First Fully AI-Generated Feature Film to Screen at Tribeca, Created Solo for $2,000
The 75-minute feature was made in roughly two months for about $2,000 using Anthropic's Claude and other AI tools. It is the first fully AI-generated film scheduled for the Tribeca Film Festival.
freepressjournal.inThe film "Dreams of Violets" is scheduled to screen at the Tribeca Film Festival on Wednesday. Business Insider reported that the 75-minute production is the first fully AI-generated feature film accepted by the festival. Ash Koosha, 40, created the film almost entirely alone from his London flat.
He used Anthropic's Claude and other AI tools to generate video elements that would otherwise have required actors, costume designers, location scouts, and camera operators. Koosha, an Iranian exile and CEO of a tech-infrastructure startup, wrote the script himself and voiced six characters, including a woman and a child. He said he used a basic voice changer to adjust for gender and age.
"I didn't need anyone to do this. Not a single employee," Koosha said. "I am the pure 100% decider of the output. " The film cost about $2,000 to produce, according to Koosha. He said the budget consisted largely of subscription fees for AI tools he normally pays for, plus some additional usage credits.

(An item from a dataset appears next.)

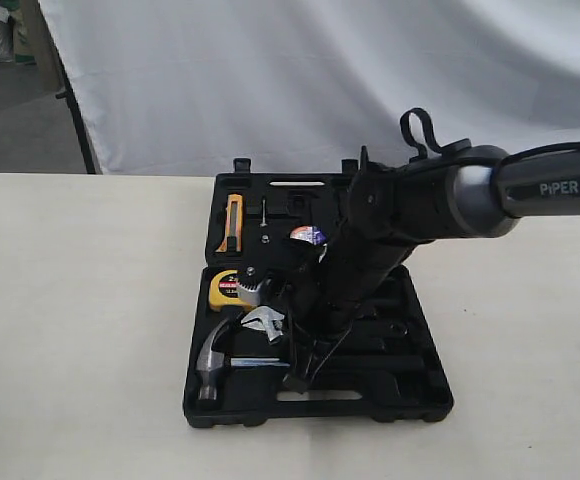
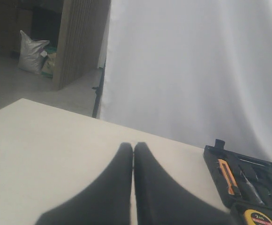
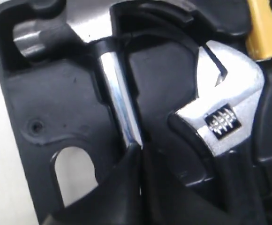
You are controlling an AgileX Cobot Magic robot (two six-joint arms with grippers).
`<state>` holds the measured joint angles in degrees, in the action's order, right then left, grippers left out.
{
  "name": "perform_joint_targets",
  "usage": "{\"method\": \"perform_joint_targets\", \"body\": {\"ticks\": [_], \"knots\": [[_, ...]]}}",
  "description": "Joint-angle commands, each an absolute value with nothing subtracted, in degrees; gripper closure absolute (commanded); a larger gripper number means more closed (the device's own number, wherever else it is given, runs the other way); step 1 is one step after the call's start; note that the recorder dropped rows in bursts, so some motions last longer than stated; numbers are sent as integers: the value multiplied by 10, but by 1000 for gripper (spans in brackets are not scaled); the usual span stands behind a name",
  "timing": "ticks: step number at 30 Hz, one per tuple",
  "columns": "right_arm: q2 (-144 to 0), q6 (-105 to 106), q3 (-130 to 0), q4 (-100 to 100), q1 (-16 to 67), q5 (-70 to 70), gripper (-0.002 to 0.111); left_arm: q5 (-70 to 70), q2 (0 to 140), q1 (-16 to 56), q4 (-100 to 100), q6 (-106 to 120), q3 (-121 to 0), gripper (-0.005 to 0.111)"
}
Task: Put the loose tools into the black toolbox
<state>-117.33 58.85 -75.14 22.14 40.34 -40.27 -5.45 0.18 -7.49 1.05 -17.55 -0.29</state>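
Observation:
The black toolbox [image 1: 420,405] lies open in the middle of the table. In its near half lie the claw hammer [image 1: 213,355] and the silver adjustable wrench [image 1: 266,322]. The small tape roll [image 1: 308,236] sits in the far half, partly behind the right arm. My right gripper [image 1: 297,378] reaches down into the near half. Its jaws are shut, and the right gripper [image 3: 138,147] tips rest at the hammer's steel shaft [image 3: 119,98], beside the wrench [image 3: 230,98]. Nothing shows between the jaws. My left gripper [image 2: 133,146] is shut and empty over bare table, left of the toolbox [image 2: 215,161].
A yellow tape measure [image 1: 226,288] and an orange-handled tool [image 1: 233,222] sit in the box's left recesses. The slot-shaped handle cutout [image 3: 75,180] is close beside the right fingertips. A white backdrop hangs behind the table. Bare tabletop stretches on both sides of the box.

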Motion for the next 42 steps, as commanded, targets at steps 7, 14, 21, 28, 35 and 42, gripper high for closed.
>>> {"method": "perform_joint_targets", "body": {"ticks": [7, 14, 21, 28, 35, 42], "knots": [[-1157, 577, -745, 190, 401, -405, 109, -50, 0, -89, 13, -178, -4, 106], [-1116, 607, -745, 271, 402, -379, 109, -50, 0, -89, 13, -178, -4, 106], [-1160, 734, -745, 389, 402, -383, 109, -50, 0, -89, 13, -178, -4, 106], [-1217, 733, -745, 354, 402, -394, 109, -50, 0, -89, 13, -178, -4, 106], [-1218, 733, -745, 354, 401, -393, 109, -50, 0, -89, 13, -178, -4, 106], [-1234, 701, -745, 294, 401, -408, 109, -50, 0, -89, 13, -178, -4, 106]]}}
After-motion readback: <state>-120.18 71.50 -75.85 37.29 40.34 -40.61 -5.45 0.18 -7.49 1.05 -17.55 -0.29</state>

He produced the film in roughly two months and said he could have completed it in three weeks without his day job. "Dreams of Violets" follows five strangers hiding from a violent soldier during a protest crackdown while a child in a wheelchair witnesses their plight and decides to intervene. It is set in Tehran and was inspired by real events from 47 years of civilian resistance.

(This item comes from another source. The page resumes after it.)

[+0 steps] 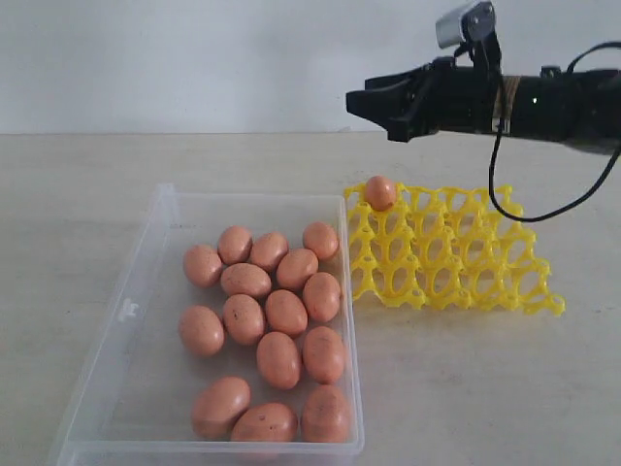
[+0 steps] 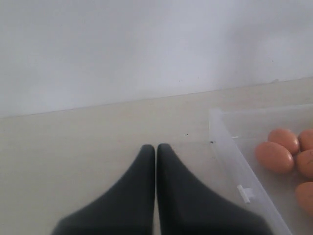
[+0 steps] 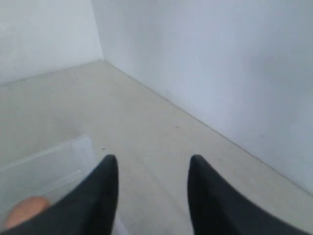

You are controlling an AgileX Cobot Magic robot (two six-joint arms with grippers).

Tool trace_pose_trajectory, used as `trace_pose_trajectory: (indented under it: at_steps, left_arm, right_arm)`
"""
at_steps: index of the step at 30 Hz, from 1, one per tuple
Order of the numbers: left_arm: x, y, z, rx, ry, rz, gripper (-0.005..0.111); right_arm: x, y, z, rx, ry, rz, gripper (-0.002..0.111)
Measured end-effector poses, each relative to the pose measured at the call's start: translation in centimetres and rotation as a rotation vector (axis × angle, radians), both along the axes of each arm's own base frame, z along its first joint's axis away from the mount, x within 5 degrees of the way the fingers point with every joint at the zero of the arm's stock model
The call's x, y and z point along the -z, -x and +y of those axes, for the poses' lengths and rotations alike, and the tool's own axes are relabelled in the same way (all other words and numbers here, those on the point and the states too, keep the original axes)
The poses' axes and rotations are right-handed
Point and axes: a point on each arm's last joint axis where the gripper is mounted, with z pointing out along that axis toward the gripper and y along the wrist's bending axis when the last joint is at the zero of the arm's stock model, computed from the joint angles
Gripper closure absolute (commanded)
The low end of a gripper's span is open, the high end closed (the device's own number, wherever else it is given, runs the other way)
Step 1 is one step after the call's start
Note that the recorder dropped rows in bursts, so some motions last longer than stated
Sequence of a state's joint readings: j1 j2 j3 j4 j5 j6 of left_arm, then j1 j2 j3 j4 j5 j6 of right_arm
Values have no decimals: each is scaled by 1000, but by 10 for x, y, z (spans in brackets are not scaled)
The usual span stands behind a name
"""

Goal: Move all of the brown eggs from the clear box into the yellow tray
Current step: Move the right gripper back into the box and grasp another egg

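- the table (image 1: 78,194) is a pale beige, matte surface with faint mottling; a plain white wall (image 1: 194,58) rises from its far edge, and the right wrist view shows two white walls meeting in a corner beyond the surface.
- the clear box (image 1: 254,198) sits on the near-left part of the surface, long side running from near edge toward far edge, with a small latch tab on its left wall.
- fifteen brown eggs (image 1: 286,312) lie loose on the box floor, crowded toward its right wall; most touch a neighbour (a few show dark speckles).
- the yellow tray (image 1: 456,262) lies on the surface just beside the box's right wall, level with the box's far half; whether the two touch cannot be told.
- a single egg (image 1: 379,192) sits upright in the tray's far-left corner cup; the other cups are bare lattice.
- the right gripper (image 1: 361,105) hangs in the air above the tray's far-left corner, well clear of the egg below it, its black fingers (image 3: 105,191) spread apart with nothing between them.
- a black cable (image 1: 493,184) loops down from the right arm over the tray's far edge.
- the left gripper (image 2: 156,148) is seen only by its own wrist camera, fingers pressed together on nothing, over bare surface beside the box's left wall.
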State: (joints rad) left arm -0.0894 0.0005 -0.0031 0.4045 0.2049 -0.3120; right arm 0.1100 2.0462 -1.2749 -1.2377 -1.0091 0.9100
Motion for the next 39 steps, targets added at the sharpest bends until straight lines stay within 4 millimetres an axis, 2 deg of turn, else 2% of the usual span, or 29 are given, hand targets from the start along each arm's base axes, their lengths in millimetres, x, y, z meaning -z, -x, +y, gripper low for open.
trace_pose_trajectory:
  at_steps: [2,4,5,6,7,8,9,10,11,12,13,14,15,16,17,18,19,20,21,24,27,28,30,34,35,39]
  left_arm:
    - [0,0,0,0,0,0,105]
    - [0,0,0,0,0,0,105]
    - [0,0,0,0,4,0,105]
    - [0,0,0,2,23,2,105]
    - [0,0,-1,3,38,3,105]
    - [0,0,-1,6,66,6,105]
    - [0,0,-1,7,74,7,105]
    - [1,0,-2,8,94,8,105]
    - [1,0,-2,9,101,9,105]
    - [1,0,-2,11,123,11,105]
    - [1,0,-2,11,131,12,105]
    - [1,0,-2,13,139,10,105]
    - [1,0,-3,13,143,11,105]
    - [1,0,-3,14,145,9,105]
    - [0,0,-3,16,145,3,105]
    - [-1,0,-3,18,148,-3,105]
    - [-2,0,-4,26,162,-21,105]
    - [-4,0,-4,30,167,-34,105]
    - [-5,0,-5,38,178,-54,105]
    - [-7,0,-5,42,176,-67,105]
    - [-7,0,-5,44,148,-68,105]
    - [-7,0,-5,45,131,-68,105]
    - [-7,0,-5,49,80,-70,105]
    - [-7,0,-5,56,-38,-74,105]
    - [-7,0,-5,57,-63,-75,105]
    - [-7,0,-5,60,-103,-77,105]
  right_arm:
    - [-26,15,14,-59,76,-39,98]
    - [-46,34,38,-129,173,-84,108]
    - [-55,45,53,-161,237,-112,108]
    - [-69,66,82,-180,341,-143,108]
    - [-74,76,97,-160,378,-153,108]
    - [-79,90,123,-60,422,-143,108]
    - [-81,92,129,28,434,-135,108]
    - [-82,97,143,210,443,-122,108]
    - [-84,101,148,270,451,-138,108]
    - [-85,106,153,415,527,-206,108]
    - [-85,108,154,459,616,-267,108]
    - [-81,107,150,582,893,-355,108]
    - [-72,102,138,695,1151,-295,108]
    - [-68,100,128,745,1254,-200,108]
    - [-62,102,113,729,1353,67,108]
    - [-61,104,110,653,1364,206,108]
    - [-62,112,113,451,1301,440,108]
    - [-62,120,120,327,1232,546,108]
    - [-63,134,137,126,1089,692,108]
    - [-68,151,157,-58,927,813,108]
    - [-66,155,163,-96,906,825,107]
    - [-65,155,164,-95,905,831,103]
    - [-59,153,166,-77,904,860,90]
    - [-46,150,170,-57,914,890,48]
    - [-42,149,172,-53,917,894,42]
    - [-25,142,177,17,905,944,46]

Koosha said he created the film as a memorial to victims of the Iranian government's January crackdown on protesters. "I've been subject to the prosecution, the brutality in Iran," he told Business Insider. Koosha previously played the lead role in the 2009 film "No One Knows About Persian Cats," which won a Cannes award.

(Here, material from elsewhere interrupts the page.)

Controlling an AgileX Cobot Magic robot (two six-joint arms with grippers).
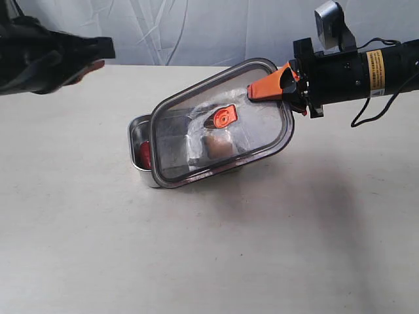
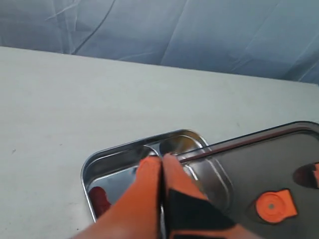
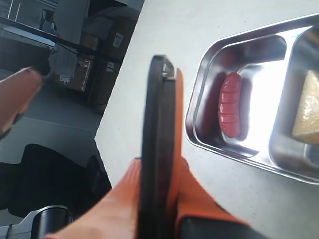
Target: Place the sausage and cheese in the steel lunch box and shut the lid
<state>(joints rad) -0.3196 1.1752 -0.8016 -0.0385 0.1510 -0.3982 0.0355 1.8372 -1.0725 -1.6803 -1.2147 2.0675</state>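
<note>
The steel lunch box lies mid-table. The red sausage rests in its smaller compartment and the yellow cheese in the larger one. The dark translucent lid, with its orange valve tab, hangs tilted over the box, its low edge near the box. My right gripper is shut on the lid's raised far-right corner; in the right wrist view the lid runs edge-on between the fingers. My left gripper is shut and empty, held above the table at far left, apart from the box.
The box stands on a pale table with a blue-grey cloth backdrop behind it. Past the table's edge, the right wrist view shows stacked boxes and dark equipment.
</note>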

He said he unsuccessfully attempted to direct a feature film in 2015 because it required more than he could afford or technically execute at the time. Koosha said AI is not eliminating filmmaking expertise but changing how that expertise is applied.
He said workers who once handled physical production tasks may instead spend more time on research, world-building, image generation, and creative decision-making.
For his next film, Koosha said he plans to hire five individuals who will use AI just as he did. "Those are new jobs, and they require cinema experience," he said.